__What the exercise asks__: Your response should consist of the data that follows, repeated in full without alteration.

━━━━━━

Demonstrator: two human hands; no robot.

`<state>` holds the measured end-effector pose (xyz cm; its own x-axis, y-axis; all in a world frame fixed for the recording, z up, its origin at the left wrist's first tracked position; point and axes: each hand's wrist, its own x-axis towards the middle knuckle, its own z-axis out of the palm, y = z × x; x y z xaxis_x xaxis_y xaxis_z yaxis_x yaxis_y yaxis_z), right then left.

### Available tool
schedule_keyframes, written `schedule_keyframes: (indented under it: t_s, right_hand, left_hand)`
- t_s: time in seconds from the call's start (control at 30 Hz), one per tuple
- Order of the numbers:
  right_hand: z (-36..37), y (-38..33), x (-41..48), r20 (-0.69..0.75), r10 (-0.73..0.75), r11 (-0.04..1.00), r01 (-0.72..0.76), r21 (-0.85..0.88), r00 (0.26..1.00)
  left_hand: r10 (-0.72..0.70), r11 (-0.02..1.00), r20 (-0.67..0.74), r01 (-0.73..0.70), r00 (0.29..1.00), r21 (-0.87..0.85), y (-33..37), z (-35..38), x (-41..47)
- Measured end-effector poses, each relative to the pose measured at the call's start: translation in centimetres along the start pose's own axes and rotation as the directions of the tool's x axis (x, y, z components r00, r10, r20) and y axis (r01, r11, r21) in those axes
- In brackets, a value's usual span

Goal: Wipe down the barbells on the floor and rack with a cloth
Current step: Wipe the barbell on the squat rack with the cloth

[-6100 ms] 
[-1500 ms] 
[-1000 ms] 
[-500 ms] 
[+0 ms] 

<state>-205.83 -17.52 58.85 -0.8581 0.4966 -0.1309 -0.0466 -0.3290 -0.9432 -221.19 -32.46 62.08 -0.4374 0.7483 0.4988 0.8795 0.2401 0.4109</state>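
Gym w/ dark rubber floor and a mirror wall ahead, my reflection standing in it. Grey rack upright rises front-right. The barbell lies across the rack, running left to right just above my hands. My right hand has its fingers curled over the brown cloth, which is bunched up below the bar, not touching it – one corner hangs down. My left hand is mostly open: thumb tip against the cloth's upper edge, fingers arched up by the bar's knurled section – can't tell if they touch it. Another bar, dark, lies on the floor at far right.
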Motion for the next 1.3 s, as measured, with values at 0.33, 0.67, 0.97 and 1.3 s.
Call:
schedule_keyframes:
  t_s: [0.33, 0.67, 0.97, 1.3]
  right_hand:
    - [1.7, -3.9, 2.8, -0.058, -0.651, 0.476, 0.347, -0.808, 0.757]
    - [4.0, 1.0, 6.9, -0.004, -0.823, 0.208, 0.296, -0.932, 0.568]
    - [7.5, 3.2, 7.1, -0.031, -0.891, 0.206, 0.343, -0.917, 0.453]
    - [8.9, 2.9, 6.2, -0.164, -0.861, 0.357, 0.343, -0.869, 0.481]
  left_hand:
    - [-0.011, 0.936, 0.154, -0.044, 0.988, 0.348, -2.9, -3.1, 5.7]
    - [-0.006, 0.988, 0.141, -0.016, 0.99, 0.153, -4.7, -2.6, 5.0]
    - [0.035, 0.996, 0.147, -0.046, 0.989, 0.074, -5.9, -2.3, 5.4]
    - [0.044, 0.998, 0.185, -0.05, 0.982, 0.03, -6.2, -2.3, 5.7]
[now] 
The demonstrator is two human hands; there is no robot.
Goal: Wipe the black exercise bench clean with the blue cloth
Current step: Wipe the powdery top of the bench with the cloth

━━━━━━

__Solution for this task__:
Demonstrator: two human hands; no robot.

`<state>` holds the measured end-effector pose (xyz cm; its own x-axis, y-axis; all in a world frame fixed for the recording, z up, its origin at the left wrist's first tracked position; point and axes: each hand's wrist, its own x-axis towards the middle knuckle, its own z-axis out of the palm, y = z × x; x y z xaxis_x xaxis_y xaxis_z yaxis_x yaxis_y yaxis_z), right then left.

### Available tool
schedule_keyframes, written `schedule_keyframes: (indented under it: t_s, right_hand, left_hand)`
- t_s: time in seconds from the call's start (control at 30 Hz), one per tuple
- Order of the numbers:
  right_hand: z (-36..37), y (-38..33), x (-41..48), r20 (-0.69..0.75), r10 (-0.73..0.75), r11 (-0.04..1.00), r01 (-0.72..0.76), r21 (-0.85..0.88), r00 (0.26..1.00)
  left_hand: r10 (-0.72..0.70), r11 (-0.02..1.00), r20 (-0.67..0.74), r01 (-0.73..0.70), r00 (0.29..1.00), r21 (-0.87..0.85), y (-33..37), z (-35..38), x (-41..47)
- Measured end-effector poses, each relative to the pose measured at the call's start: translation in centimetres along the start pose's own axes and rotation as the directions of the tool's x axis (x, y, z components r00, r10, r20) and y axis (r01, r11, r21) in those axes
- In brackets, a value's usual span

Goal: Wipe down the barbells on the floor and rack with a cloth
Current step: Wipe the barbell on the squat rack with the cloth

[-6100 ms] 
[-1500 ms] 
[-1000 ms] 
[-500 ms] 
[+0 ms] 

<state>-205.83 -17.52 58.85 -0.8581 0.4966 -0.1309 -0.0466 -0.3290 -0.9432 -221.19 -32.46 62.08 -0.4374 0.7483 0.4988 0.8795 0.2401 0.4109</state>
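Gym w/ dark rubber floor and a mirror wall ahead, my reflection standing in it. Grey rack upright rises front-right. The barbell lies across the rack, running left to right just above my hands. My right hand has its fingers curled over the brown cloth, which is bunched up below the bar, not touching it – one corner hangs down. My left hand is mostly open: thumb tip against the cloth's upper edge, fingers arched up by the bar's knurled section – can't tell if they touch it. Another bar, dark, lies on the floor at far right.
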Motion for the next 1.3 s, as measured, with values at 0.33, 0.67, 0.97 and 1.3 s.
Call:
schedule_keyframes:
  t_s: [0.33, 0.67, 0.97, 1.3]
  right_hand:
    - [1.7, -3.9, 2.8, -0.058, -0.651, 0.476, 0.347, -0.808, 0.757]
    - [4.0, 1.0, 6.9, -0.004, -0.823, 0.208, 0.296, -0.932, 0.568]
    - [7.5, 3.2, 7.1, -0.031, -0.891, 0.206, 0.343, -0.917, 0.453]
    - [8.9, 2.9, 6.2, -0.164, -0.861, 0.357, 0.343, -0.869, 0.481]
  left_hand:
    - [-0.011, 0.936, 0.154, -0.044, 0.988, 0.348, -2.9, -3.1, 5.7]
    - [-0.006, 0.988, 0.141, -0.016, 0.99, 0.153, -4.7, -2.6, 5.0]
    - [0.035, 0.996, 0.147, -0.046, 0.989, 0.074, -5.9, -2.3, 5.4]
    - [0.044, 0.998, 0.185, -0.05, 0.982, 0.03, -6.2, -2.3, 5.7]
[now] 
The demonstrator is two human hands; there is no robot.
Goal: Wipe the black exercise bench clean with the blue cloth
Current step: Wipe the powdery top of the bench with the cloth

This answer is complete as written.